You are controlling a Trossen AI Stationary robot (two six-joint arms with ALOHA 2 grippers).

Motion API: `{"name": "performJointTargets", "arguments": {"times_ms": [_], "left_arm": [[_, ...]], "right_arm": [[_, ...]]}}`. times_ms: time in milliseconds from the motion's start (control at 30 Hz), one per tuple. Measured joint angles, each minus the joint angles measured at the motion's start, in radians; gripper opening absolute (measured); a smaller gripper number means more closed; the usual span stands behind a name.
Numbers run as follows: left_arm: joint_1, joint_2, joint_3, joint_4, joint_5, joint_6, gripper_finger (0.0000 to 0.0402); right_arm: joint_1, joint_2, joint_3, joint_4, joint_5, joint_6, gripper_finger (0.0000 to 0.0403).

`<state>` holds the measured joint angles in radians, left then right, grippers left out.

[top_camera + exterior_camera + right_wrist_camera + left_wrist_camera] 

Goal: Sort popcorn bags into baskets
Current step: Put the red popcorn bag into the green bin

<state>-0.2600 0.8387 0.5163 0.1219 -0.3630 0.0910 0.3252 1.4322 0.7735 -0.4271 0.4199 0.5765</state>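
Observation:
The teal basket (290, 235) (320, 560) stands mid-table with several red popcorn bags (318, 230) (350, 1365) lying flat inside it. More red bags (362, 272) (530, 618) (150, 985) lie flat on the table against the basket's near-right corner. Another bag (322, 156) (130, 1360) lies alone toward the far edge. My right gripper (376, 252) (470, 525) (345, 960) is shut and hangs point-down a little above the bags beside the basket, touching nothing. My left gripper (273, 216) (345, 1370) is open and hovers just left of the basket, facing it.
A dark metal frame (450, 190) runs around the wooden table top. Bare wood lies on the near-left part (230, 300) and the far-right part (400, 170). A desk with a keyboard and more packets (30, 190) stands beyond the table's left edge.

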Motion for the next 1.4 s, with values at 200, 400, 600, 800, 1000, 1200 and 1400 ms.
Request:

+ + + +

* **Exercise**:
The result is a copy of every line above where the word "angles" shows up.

* **Output below**:
Motion API: `{"name": "performJointTargets", "arguments": {"times_ms": [_], "left_arm": [[_, ...]], "right_arm": [[_, ...]]}}`. times_ms: time in milliseconds from the motion's start (control at 30 Hz), one per tuple. Measured joint angles, each minus the joint angles measured at the motion's start, in radians; gripper opening absolute (measured); a smaller gripper number means more closed; the usual span stands behind a name.
`<state>` holds the measured joint angles in radians, left then right, grippers left out.

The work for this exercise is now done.